Kendisinin çok nadir yemek yaptığını, genelde ya hazır yemekler ya da evden getirdiklerini tükettiğini söyleyen genç şoför, “Yollarda sandviç yiyorum veya hazır çorba içiyorum. Kolay değil ama elimden geldiği kadar sağlıklı beslenmeye çalışıyorum. Yine de ne olur ne olmaz diye yanımda yemek yapacak tencerelerim var. Pirinç, zeytinyağı, makarna, sos, şehriye, çeşitli ton balıkları bulunduruyorum. TIR’ımda mikrodalga fırınım da var. Yemeklerimi böyle ısıtıp yiyorum” açıklamasını yaptı,
‘TIR’IN BÜTÜN PARÇALARINI SÖKEBİLİRİM’
Gülfem Zengin birkaç sene daha bu tempoda çalıştıktan sonra mesleği bırakmayı planladığını dile getirdi. “Sonuç olarak 4 yıldır bu işi yapıyorum ve bana çok fazla tecrübe kazandırdı” yorumunda bulunan Gülfem, “İlk başlarda kendimden şüphe ederken, şimdilerde kendime güveniyorum. Bazen çok zor zamanlarım oluyor ama tecrübe bu şekilde yaşanarak kazanılıyor.

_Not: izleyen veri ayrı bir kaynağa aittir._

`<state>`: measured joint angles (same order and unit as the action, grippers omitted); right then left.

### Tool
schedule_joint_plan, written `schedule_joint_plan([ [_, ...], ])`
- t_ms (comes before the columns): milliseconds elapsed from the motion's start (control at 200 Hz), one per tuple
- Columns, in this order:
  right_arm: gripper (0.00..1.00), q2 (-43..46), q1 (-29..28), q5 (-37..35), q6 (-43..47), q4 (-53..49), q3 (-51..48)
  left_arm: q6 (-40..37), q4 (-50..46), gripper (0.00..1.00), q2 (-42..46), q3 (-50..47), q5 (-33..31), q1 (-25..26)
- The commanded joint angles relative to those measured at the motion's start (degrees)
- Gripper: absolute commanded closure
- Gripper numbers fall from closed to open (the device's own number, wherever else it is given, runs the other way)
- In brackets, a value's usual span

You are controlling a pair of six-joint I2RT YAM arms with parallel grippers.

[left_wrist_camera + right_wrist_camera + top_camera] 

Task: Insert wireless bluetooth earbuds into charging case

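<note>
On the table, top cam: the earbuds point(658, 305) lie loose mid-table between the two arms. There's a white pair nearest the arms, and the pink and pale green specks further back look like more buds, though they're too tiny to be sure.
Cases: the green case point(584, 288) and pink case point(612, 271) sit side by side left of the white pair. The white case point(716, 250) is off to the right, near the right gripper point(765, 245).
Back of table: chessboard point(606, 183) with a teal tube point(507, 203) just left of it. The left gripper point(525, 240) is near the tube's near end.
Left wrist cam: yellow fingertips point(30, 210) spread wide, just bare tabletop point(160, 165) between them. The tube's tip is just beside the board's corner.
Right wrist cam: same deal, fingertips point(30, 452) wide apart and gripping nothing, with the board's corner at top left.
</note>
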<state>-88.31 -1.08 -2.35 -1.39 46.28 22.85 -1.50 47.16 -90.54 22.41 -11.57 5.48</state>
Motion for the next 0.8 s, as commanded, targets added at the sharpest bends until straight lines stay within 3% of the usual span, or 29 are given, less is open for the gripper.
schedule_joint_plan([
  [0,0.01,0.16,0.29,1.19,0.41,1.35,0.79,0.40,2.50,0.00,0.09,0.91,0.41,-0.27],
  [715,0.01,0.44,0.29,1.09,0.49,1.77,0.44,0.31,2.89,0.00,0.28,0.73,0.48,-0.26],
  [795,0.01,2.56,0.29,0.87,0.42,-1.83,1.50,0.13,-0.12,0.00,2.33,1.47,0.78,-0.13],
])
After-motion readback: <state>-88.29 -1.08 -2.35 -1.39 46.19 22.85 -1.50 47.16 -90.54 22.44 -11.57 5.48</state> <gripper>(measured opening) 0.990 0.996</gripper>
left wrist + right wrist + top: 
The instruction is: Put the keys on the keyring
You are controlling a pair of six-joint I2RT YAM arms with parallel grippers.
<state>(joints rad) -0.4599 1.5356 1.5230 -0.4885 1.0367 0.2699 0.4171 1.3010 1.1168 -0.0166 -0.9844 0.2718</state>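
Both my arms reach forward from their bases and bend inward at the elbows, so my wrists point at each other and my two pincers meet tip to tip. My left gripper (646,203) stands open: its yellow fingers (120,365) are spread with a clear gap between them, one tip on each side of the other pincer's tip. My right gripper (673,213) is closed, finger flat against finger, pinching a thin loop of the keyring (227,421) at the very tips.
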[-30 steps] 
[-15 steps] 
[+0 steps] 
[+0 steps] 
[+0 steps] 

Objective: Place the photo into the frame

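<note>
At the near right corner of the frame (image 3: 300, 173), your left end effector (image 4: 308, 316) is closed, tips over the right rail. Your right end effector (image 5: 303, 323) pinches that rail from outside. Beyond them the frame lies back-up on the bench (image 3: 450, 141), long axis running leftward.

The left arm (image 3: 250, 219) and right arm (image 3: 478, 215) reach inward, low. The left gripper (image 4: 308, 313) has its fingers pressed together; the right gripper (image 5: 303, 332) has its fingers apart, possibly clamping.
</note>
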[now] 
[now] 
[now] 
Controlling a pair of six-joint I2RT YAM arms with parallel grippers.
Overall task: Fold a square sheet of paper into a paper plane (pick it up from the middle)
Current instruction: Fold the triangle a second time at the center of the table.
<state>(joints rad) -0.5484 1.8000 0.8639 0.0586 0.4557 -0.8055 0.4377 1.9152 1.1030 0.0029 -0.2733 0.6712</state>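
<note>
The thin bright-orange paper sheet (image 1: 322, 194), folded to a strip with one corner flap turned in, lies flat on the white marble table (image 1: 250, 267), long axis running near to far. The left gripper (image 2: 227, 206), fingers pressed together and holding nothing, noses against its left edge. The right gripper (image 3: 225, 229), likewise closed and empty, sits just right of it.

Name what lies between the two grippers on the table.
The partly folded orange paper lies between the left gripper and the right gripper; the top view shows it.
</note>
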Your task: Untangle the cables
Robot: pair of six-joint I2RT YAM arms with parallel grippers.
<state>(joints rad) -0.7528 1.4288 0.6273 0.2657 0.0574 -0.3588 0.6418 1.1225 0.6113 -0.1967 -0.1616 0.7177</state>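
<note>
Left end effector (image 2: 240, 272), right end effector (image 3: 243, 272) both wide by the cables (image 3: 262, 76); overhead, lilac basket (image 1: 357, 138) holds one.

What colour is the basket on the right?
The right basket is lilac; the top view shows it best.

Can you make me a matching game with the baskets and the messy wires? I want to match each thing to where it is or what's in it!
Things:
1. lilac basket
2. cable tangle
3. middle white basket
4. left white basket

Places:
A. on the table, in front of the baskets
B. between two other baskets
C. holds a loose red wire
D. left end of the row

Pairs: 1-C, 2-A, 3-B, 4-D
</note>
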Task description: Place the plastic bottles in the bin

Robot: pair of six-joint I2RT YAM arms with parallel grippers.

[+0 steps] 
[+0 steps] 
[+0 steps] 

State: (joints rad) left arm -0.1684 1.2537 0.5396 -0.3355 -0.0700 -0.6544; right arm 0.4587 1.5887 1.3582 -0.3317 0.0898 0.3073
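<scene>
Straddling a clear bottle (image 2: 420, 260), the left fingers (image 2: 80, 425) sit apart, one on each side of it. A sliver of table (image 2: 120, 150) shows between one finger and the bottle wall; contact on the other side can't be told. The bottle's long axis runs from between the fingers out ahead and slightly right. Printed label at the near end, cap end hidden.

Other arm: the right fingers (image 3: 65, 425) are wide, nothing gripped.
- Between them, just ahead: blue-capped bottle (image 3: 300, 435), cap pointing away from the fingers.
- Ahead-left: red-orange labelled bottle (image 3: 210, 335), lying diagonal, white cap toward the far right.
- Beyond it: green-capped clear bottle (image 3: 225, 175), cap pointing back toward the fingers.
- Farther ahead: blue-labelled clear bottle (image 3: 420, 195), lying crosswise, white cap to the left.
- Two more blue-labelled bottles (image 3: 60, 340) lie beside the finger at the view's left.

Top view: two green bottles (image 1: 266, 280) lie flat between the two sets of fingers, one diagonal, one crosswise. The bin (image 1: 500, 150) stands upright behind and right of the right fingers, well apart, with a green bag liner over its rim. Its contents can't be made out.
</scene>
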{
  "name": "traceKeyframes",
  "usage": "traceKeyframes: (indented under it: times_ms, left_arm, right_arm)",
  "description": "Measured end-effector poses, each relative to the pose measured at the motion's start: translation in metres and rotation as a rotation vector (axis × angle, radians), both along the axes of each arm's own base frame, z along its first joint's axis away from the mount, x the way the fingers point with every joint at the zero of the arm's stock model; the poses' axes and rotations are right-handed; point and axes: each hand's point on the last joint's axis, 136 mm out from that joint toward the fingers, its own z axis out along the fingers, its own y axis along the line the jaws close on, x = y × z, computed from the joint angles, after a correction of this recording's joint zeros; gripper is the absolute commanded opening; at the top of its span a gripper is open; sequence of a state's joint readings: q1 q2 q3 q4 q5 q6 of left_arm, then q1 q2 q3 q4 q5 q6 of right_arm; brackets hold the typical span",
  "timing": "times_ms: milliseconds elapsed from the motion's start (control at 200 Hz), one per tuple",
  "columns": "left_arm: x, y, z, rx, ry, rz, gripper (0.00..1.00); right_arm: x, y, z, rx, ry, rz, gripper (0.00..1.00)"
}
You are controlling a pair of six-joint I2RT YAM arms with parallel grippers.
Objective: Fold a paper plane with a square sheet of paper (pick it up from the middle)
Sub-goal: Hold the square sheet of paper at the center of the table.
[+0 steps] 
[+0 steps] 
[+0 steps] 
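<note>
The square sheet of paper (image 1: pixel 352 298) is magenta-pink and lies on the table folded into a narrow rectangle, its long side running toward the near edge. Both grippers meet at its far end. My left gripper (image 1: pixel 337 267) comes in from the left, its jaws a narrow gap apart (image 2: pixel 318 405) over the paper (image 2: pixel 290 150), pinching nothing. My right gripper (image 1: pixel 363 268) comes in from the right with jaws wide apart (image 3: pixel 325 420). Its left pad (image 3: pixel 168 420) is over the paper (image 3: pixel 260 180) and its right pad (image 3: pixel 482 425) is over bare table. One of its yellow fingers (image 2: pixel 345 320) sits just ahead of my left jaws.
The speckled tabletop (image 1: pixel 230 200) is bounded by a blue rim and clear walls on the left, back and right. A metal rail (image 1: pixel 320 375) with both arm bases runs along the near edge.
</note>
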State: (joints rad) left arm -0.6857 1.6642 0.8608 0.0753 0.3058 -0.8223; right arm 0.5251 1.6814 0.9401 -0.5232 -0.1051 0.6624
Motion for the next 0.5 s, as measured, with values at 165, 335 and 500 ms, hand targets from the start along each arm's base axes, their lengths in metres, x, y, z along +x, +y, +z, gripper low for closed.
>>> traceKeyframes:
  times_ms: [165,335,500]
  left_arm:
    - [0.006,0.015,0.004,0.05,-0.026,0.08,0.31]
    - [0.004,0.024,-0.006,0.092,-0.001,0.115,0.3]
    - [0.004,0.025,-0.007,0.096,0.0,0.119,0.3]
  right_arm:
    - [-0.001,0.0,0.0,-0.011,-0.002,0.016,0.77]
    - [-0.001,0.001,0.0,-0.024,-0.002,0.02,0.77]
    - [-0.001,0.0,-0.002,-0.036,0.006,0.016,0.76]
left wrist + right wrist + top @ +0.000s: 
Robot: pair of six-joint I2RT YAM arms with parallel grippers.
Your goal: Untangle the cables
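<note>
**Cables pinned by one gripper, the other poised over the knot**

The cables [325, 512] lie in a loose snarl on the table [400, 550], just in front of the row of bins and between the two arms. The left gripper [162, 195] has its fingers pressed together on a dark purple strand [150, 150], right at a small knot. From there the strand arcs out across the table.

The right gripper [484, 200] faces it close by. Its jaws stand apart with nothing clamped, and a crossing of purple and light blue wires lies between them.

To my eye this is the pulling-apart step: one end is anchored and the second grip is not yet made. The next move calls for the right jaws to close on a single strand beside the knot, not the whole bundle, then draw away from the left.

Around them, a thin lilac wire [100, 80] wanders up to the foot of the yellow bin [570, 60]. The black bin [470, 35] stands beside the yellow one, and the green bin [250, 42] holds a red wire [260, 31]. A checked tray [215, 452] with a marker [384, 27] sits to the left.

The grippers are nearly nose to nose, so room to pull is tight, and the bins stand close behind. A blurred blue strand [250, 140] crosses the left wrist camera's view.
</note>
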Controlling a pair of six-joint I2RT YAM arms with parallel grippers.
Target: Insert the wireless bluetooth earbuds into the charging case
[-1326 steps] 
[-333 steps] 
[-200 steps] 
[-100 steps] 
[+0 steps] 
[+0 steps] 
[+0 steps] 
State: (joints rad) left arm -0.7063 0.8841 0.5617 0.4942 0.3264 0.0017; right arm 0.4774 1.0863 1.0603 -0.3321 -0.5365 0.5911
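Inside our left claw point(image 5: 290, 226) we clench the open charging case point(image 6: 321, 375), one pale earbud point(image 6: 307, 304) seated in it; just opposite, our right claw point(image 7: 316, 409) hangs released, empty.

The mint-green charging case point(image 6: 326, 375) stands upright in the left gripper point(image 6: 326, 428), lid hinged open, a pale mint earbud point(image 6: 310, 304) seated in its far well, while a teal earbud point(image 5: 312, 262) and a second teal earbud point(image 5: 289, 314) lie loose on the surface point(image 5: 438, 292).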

Yaşadığınız şeyin iyi ya da kötü olması önemli değil, önemli olan tecrübe” diyerek sözlerini şöyle sürdürdü:
“TIR’ın üzerindeki bütün parçaları sökebilirim. Motorun yağ ve suyunu kontrol edebilirim. Lastikleri ve aküyü değiştirebilirim. Fren veya balatalar ısınırsa yapılması gereken taktikleri biliyorum. Bence uzun yol TIR şoförlüğü bekârlar için daha uygun. Evli olanlar evdeki huzuru ve ailesini çok özleyebilir.”